El punto era que debo hacer algo que me entusiasme. Que me apasione. Que me haga creer el cuento todo el rato, no sólo en horario de oficina. O sea, está bien, necesito ganar un sueldo para poder vivir pero más que eso necesito una motivación para levantarme todos los días, y que no sea unicamente cobrar el cheque a fin de mes. Y hace rato que no me pasa.

Hasta donde me acuerdo, Florentino Ariza no se deprimía por su pega, sino que le agarró el gusto redactando sus notas como si fueran cartas de amor. A veces yo compro chocolates en la esquina. Y escribo cada vez que puedo. Y de repente mis correos de pega salen con un aire a post. Y claro que estoy buscando otra pega, pero todavía no tengo los resultados deseados.

Pero lo mejor de no ser Florentino Ariza es que no tendré que pasarme la vida esperando a Novio, porque si bien habría sido mucho más conveniente para él casarse con la médico del pueblo, ya decidió quedarse conmigo. Además, me da apoyo moral vía chat, me ayuda con las fórmulas de Excel cuando colapso y cada cierto tiempo me recuerda que esto es sólo un trabajo. 

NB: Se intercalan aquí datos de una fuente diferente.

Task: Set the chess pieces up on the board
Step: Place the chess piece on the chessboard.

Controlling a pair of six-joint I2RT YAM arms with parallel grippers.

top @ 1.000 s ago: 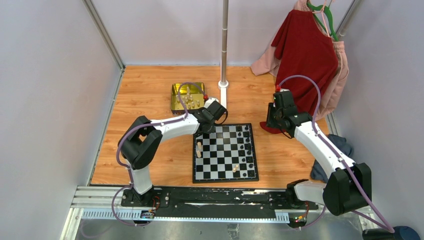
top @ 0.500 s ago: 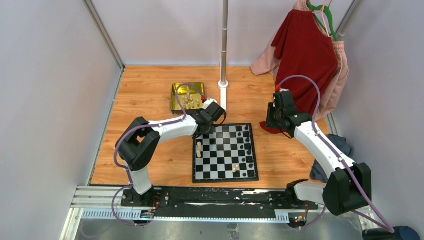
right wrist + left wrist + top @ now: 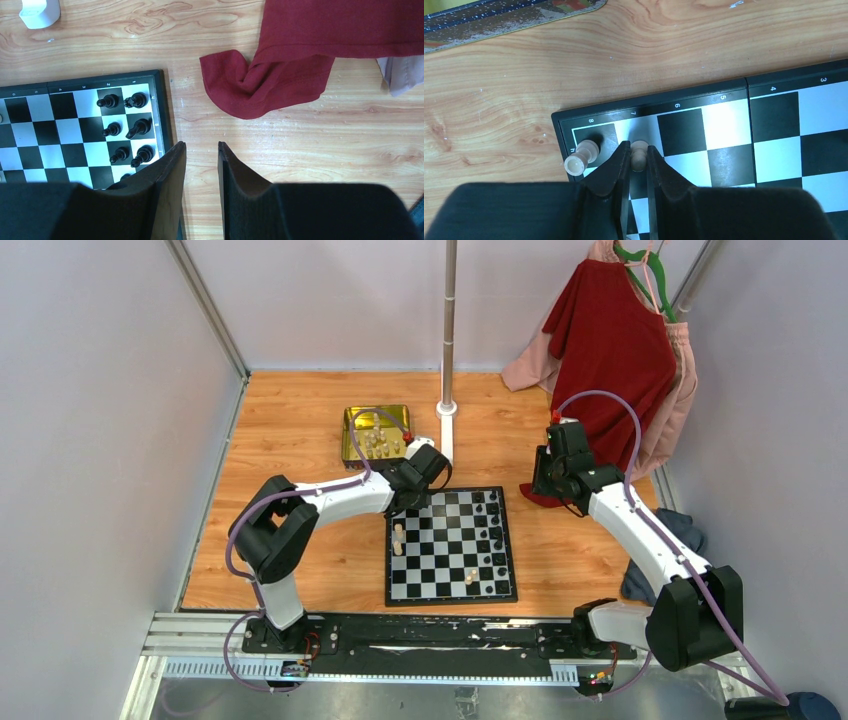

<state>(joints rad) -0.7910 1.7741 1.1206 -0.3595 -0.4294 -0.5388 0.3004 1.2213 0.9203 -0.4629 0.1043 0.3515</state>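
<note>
The black and white board (image 3: 440, 570) lies between the arms. My left gripper (image 3: 404, 502) is at its far left corner. In the left wrist view the gripper (image 3: 638, 153) is shut on a cream pawn (image 3: 639, 155) standing low over a white square (image 3: 644, 131) in the edge row. A second cream piece (image 3: 582, 156) stands on the corner square beside it. Other cream pieces (image 3: 398, 538) stand on the left edge, and black pieces (image 3: 495, 535) line the right edge. My right gripper (image 3: 201, 150) is open and empty over bare wood, right of the board (image 3: 50, 130).
A gold tin (image 3: 375, 433) holding cream pieces sits behind the board's left corner. A metal pole (image 3: 448, 330) stands behind the board. A red garment (image 3: 610, 340) hangs at the back right, its hem (image 3: 270, 85) on the wood near my right gripper.
My left arm has shifted slightly toward the board's far left corner with the pawn. The right arm has not moved.
</note>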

Ya. Sé que no tengo tantos motivos para quejarme, si igual estudié lo que quería y la mayor parte del tiempo he trabajado en pegas que me gustan, cosa que no puede decir la mayoría de la humanidad. Pero no puedo dejar de preguntarme cómo lo hará el resto de la gente. Habrá algunos a los que les da igual, otros que se engrupen y dejan de tener vida propia, otros a los que sólo les importa el sueldo, otros que matan el tiempo pensando en la novela que escribirán algún día mientras timbran papeles en una oficina sin ventanas. 
 
Por cierto, encontré pésimo que la película fuera en inglés. ¿Por qué nos quieren hacer creer que los colombianos hablan inglés? ¿Tanto les cuesta a los gringos leer subtítulos?